In Part I, we laid out why jet fuel has become one of the most structurally interesting commodities in the refining complex. In this second piece, we dig into the charts: what the data on U.S. supply, exports, and crack spreads actually shows, and what it means for the margin outlook heading into 2026 and beyond. The picture that emerges is more nuanced than a simple bull or bear case — and, as recent events have reminded us, far more vulnerable to geopolitical shock than many investors had priced in.

Supply Stability vs Price Strength
 

The first chart highlights that U.S. jet fuel prices have broadly moved in line with supply over the past few years, reinforcing the point that margins are being driven by the broader distillate balance rather than isolated aviation demand. However, the recent divergence—where prices move higher despite relatively stable supply—suggests tightening conditions, likely reflecting refinery constraints and rising crude-linked cost pressures.

Exports Driving Market Tightness

The second chart shows a clear relationship between exports and ending stocks, indicating that U.S. jet fuel is increasingly acting as a balancing barrel in global markets. Higher export flows appear to coincide with drawdowns or tighter stock levels, supporting the view that global demand—particularly from deficit regions—is playing a growing role in shaping domestic availability and pricing dynamics.

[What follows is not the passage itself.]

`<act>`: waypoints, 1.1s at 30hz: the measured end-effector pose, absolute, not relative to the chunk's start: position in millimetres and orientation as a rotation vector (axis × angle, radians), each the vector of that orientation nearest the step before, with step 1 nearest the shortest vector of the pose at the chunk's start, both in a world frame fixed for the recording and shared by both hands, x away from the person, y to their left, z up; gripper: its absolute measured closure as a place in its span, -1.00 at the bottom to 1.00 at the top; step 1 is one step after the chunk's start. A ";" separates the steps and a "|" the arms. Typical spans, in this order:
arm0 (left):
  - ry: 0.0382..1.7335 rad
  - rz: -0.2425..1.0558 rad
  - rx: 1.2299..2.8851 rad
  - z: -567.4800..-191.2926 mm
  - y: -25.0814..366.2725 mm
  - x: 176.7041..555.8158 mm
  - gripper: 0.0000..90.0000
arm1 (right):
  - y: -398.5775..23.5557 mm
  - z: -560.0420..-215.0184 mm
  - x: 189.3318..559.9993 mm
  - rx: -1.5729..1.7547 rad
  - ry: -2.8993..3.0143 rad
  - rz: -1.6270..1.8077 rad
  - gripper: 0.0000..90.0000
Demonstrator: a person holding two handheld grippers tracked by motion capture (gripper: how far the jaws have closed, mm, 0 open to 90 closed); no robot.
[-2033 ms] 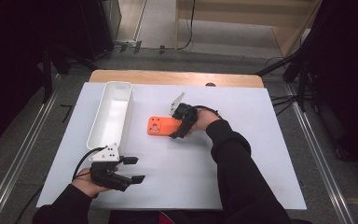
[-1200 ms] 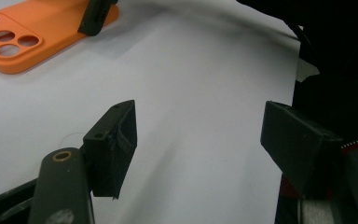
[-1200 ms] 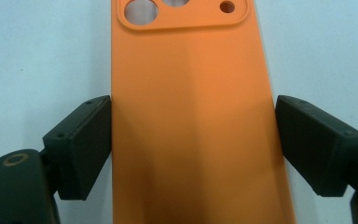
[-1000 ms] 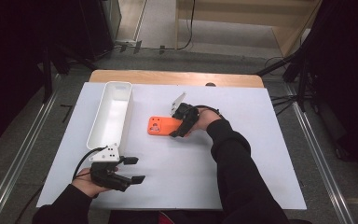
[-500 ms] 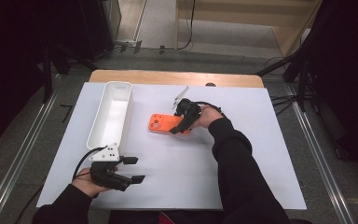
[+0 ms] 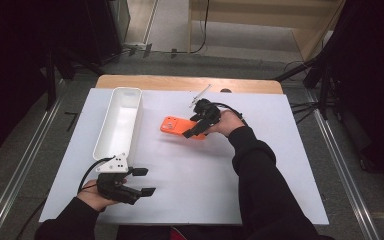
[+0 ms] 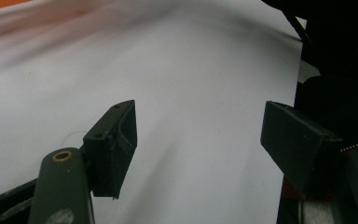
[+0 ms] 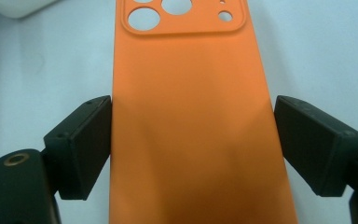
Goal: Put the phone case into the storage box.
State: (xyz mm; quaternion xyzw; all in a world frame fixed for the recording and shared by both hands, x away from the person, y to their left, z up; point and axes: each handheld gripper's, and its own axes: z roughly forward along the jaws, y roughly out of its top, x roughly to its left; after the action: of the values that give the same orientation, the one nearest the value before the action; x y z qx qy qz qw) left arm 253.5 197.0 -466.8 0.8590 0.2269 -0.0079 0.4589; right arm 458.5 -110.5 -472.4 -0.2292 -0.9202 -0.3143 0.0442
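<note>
An orange phone case (image 6: 172, 125) with camera holes sits mid-table, its near end between the jaws of my right gripper (image 6: 192, 131). In the right gripper view the case (image 8: 191, 93) runs away from me, both black pads press on its long edges, and my right gripper (image 8: 191, 140) is shut on it. My left gripper (image 6: 144, 181) rests at the front left of the white sheet, open. In the left gripper view my left gripper (image 7: 198, 135) has only bare white surface between its jaws.
A long white tray (image 6: 130, 125) stands at the left, running from near my left hand toward the back. A white sheet (image 6: 280, 175) covers the table, with a wooden edge (image 6: 180, 82) at the far side. Dark stands flank the table.
My right gripper has shifted slightly up and away from me, and the orange case has moved with it. The left gripper has stayed where it was.
</note>
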 end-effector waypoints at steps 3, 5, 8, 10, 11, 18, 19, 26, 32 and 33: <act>0.561 -0.019 2.115 -466.9 197.0 253.6 -0.39 | -110.3 -467.6 452.0 -0.678 -2.813 -0.987 -0.69; 0.562 -0.018 2.116 -466.9 197.0 253.7 -0.39 | -110.5 -465.1 449.3 -0.671 -2.814 -0.998 -0.69; 0.562 -0.016 2.117 -466.9 196.8 253.5 -0.39 | -112.6 -461.4 443.5 -0.694 -2.799 -1.010 -0.69; 0.561 -0.016 2.119 -467.1 196.6 253.5 -0.39 | -114.6 -460.9 441.7 -0.690 -2.787 -1.017 -0.69; 0.561 -0.016 2.118 -467.2 196.6 253.6 -0.39 | -115.2 -460.5 439.8 -0.708 -2.778 -1.017 -0.69; 0.565 -0.018 2.116 -466.9 196.7 253.8 -0.39 | -122.0 -459.0 429.3 -0.740 -2.751 -1.033 -0.69; 0.564 -0.018 2.115 -467.0 196.7 253.9 -0.39 | -122.9 -458.9 428.8 -0.740 -2.745 -1.042 -0.69; 0.565 -0.020 2.116 -467.2 196.3 253.7 -0.39 | -132.7 -452.3 418.6 -0.823 -2.733 -1.058 -0.69; 0.566 -0.020 2.118 -467.5 195.7 254.0 -0.39 | -140.3 -447.2 408.4 -0.867 -2.712 -1.097 -0.69; 0.565 -0.020 2.118 -467.5 195.6 253.9 -0.39 | -141.3 -446.3 406.5 -0.876 -2.706 -1.097 -0.69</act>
State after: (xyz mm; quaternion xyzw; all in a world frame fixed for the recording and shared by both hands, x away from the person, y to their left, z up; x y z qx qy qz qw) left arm 253.9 195.6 -467.5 0.8593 0.2291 -0.0082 0.4572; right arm 406.5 -141.3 -446.3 -0.2871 -0.8866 -0.3596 0.0464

Jet Fuel Margins: Entering a More Balanced Phase
 

Jet fuel margins are shifting from a supply-constrained spike to a more balanced cycle. Management across ExxonMobil, Shell plc, and TotalEnergies continues to frame jet fuel within the broader middle distillate complex, where tight inventories and limited refining capacity drove outsized margins over the past two years. However, as new capacity comes online and utilization improves, I think the extreme tightness that supported peak cracks is beginning to ease. Aviation demand remains a steady tailwind, particularly in Asia and the Middle East, but it is no longer the sole driver of margin expansion.

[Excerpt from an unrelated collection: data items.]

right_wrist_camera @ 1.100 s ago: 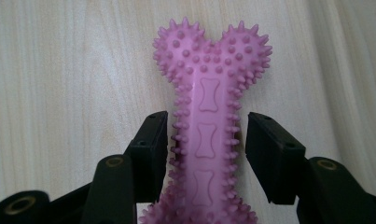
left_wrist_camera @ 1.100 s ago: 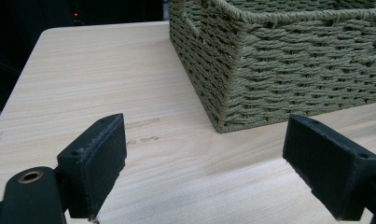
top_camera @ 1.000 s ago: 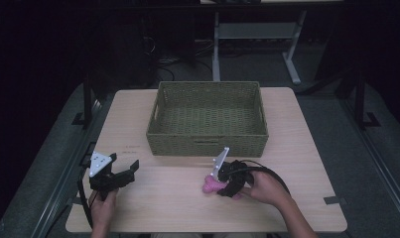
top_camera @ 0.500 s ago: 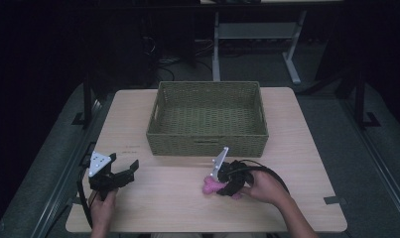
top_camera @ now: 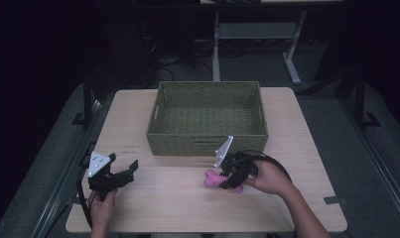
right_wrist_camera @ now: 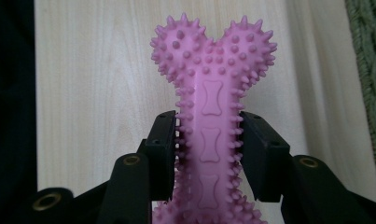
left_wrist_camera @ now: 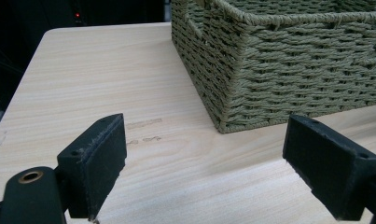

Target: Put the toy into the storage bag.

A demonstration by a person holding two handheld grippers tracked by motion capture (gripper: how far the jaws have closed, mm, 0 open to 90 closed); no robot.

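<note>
Pink spiky rubber bone (right_wrist_camera: 209,107), small bone shapes embossed along its shaft

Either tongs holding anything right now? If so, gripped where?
Right tongs are shut on the pink spiked rubber bone toy, clamped across its narrow middle shaft, as the right gripper view shows. Left tongs are open over the table, holding nothing.

Ahead of the left gripper's fingers (left_wrist_camera: 98,161) the bench (left_wrist_camera: 106,79) lies bare; the basket (left_wrist_camera: 288,70) blocks their right.
</note>
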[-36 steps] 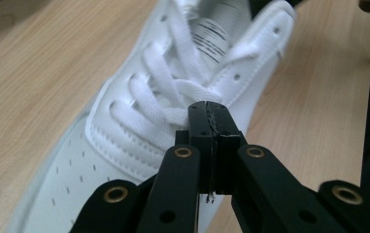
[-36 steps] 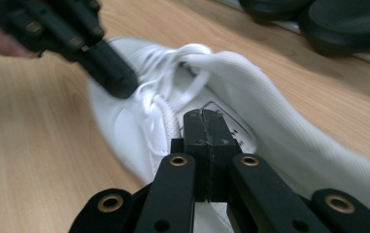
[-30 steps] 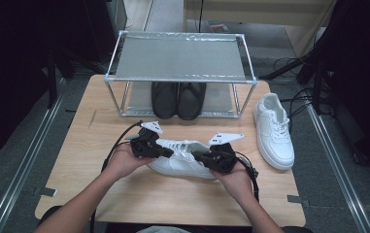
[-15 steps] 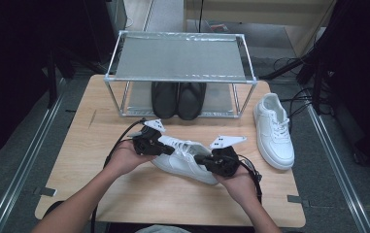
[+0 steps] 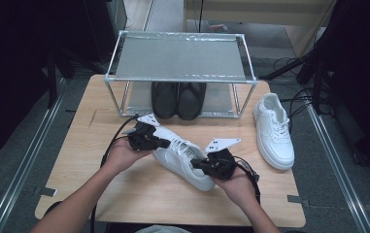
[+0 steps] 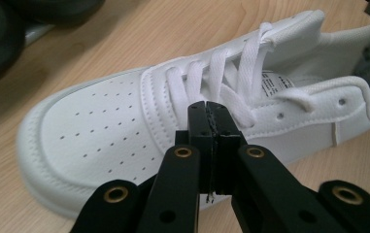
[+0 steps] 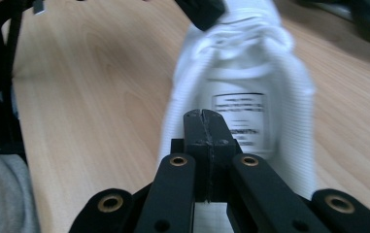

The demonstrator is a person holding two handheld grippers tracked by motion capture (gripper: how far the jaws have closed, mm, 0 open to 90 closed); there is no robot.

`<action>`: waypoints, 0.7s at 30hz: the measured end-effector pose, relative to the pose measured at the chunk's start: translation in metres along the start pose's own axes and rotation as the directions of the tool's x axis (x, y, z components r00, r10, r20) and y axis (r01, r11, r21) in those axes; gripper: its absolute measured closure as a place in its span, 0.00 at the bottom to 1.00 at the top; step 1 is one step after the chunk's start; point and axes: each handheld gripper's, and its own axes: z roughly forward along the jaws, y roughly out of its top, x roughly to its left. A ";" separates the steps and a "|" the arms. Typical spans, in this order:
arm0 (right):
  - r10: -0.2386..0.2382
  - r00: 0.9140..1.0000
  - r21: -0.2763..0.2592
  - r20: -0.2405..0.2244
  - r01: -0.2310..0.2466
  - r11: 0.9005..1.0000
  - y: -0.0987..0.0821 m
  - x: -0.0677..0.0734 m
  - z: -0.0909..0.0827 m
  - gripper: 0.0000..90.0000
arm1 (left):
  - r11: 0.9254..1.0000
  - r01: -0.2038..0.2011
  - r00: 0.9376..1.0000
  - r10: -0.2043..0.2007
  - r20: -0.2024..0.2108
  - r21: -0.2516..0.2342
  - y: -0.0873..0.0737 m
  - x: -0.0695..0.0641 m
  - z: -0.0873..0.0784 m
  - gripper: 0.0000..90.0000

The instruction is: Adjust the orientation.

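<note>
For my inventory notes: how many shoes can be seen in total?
4: one white shoe between the two grippers, another white shoe at the table's right, and two black shoes under the metal rack. Others may be hidden.

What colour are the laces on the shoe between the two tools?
White, matching the shoe; the laces show best in the left gripper view.

Left hand-held gripper (image 5: 165,143) and right hand-held gripper (image 5: 194,164), jaws pressed together, tips facing each other.
</note>
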 end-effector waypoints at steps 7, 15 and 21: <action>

Outlook: Structurally Supported, Cyclically Capped
Now that we are in 2026, the thesis of “structurally supported, cyclically capped” margins still broadly holds — but with an important amendment. The floor is indeed higher than pre-COVID levels, underpinned by disciplined capacity additions, persistent distillate tightness, and a demand base that IATA projects will reach 5.2 billion passengers globally in 2026. SAF remains a structural theme but not yet a near-term constraint. The ceiling, however, is no longer just about incremental refinery supply or diesel normalization — it is now also about how quickly the geopolitical premium fades, and whether it fades at all.

Crude Volatility Adds Near-Term Upside and Risk
This risk is no longer theoretical. Since late February 2026, the conflict in the Middle East has disrupted tanker transits through the Strait of Hormuz. With that supply corridor under stress, jet fuel crack spreads have surged across Asia, Northwest Europe, and the U.S. Gulf Coast, with jet/kero cracks emerging as the primary driver of overall refining margins. U.S. jet fuel prices reached approximately $6.86 per gallon in March 2026, prompting airlines including Delta and United to issue profit warnings and begin reducing capacity. The pattern described earlier — disruption, spike, normalization — may still hold, but the timeline and magnitude of normalization are now far less certain.

Takeaway
So, the setup is no longer about scarcity-driven upside, but about navigating a more normalized cycle where demand growth supports the floor, supply response caps the ceiling — and geopolitical shocks remind us that the floor itself can shift without warning.